___ SOURCE MATERIAL

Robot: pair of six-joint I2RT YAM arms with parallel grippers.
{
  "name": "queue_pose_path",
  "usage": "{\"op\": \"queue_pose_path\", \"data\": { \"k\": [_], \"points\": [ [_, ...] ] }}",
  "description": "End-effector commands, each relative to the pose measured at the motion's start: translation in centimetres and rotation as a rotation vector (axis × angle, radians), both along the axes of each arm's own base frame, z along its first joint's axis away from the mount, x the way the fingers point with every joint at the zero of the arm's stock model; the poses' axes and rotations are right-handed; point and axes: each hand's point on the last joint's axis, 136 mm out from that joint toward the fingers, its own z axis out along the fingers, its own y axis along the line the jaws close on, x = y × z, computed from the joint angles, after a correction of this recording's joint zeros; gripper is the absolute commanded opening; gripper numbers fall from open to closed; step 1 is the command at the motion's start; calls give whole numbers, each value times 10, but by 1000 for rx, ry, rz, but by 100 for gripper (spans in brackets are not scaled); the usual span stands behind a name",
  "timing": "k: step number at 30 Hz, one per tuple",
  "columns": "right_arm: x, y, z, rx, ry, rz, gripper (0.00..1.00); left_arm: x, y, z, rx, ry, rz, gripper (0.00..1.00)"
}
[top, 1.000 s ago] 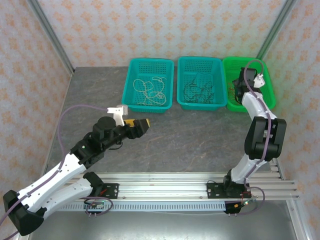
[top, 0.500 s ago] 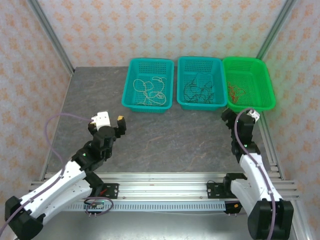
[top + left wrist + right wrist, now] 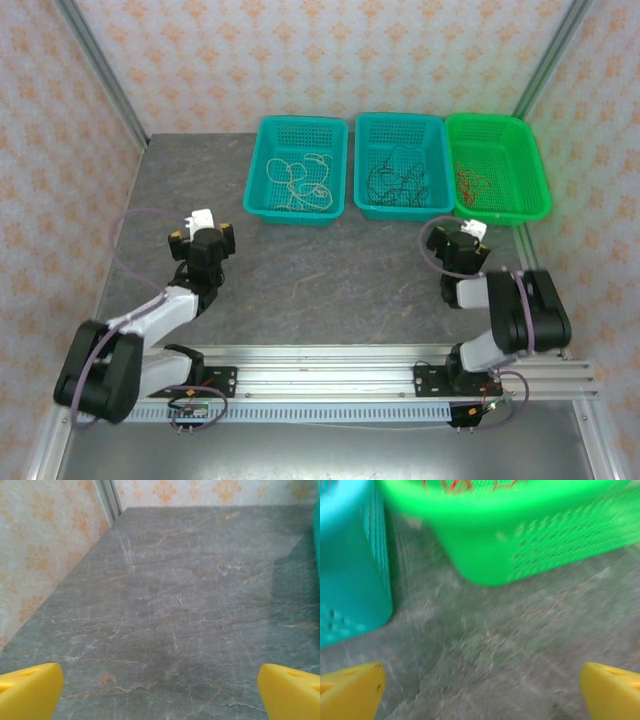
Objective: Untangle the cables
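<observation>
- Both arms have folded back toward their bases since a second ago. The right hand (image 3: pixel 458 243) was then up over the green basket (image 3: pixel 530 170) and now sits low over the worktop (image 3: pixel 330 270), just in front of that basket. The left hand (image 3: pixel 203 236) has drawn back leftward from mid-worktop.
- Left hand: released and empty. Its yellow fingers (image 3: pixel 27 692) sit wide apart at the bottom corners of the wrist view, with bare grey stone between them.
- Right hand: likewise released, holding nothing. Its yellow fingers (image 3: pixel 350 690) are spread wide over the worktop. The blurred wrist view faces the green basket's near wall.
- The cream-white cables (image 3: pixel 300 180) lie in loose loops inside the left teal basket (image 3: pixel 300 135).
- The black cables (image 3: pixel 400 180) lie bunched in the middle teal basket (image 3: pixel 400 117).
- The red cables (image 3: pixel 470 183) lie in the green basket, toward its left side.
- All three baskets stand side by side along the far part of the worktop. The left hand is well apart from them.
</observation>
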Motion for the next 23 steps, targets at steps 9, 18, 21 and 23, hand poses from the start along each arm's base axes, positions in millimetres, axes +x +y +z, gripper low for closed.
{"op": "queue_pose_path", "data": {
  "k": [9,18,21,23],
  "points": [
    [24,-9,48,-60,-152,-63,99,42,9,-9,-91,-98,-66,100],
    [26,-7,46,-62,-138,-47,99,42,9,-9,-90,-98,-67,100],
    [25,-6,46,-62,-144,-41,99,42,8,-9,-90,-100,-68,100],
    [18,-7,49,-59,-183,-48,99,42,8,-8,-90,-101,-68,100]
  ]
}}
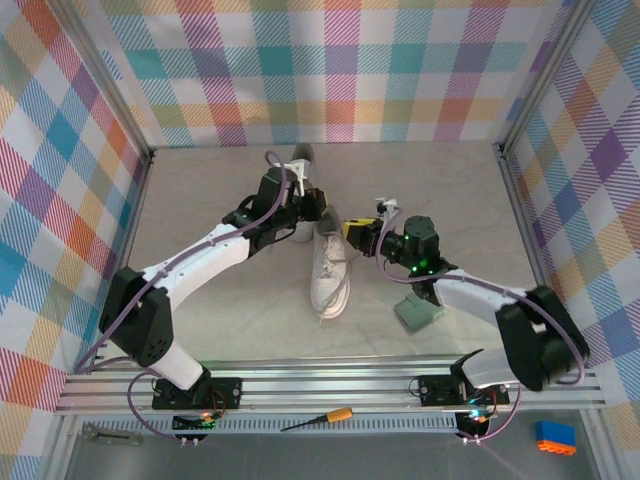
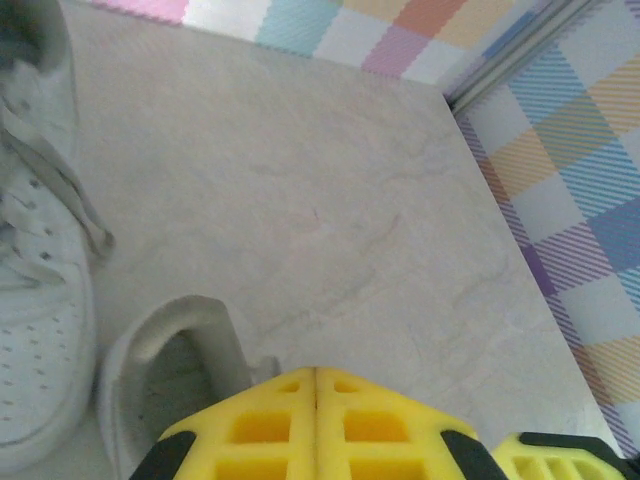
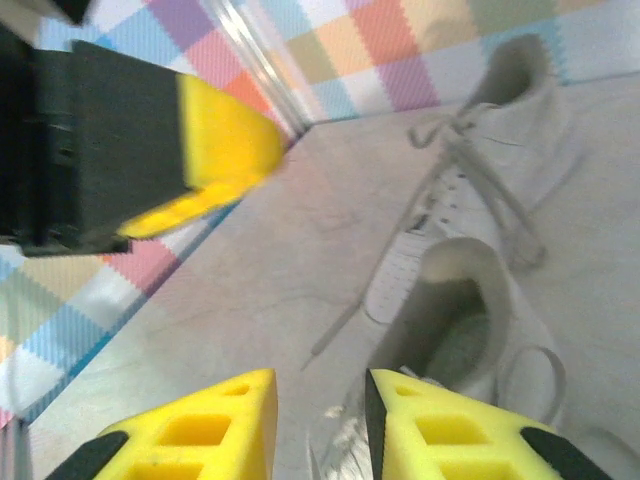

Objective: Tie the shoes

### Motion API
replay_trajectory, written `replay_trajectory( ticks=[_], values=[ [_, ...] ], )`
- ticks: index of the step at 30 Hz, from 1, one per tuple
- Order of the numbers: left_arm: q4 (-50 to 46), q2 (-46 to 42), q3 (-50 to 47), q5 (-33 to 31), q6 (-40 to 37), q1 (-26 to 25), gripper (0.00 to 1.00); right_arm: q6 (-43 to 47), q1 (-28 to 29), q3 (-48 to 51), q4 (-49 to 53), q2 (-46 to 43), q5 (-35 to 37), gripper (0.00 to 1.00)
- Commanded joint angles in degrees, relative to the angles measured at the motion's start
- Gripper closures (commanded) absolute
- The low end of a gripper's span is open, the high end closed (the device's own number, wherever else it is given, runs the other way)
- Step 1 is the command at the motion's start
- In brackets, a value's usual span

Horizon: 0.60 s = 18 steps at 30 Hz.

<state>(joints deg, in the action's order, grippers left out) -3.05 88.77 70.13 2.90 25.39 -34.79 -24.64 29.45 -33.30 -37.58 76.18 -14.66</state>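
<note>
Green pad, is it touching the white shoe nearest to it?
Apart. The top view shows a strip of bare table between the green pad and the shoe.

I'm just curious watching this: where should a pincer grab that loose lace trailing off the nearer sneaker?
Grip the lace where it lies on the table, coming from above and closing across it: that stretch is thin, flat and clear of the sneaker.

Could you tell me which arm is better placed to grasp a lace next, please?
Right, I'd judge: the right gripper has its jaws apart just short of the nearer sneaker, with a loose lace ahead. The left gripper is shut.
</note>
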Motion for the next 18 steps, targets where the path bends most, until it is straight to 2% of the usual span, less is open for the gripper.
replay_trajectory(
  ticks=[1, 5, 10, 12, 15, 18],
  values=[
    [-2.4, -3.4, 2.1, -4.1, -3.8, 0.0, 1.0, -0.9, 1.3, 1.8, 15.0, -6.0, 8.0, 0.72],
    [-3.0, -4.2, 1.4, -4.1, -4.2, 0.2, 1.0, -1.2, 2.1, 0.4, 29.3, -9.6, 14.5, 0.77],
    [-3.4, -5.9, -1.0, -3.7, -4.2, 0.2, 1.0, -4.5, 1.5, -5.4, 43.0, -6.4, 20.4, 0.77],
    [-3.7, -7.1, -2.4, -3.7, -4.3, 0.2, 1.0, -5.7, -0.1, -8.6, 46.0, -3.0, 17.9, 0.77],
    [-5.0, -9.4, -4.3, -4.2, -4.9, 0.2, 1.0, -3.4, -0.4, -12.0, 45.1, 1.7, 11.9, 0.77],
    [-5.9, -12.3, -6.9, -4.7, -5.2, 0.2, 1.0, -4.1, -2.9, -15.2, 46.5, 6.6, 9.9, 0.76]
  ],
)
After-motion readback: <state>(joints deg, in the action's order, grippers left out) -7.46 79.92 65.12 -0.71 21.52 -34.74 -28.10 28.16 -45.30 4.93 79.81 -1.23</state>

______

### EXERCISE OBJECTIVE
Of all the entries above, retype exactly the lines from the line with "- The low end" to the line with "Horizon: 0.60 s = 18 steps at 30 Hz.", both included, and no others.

### OUTPUT BELOW
- The low end of a gripper's span is open, the high end closed (the device's own number, wherever else it is given, runs the other way)
- Step 1 is the command at the motion's start
- In brackets, a value's usual span

Horizon: 0.60 s = 18 steps at 30 Hz.

Nothing more belongs to the answer.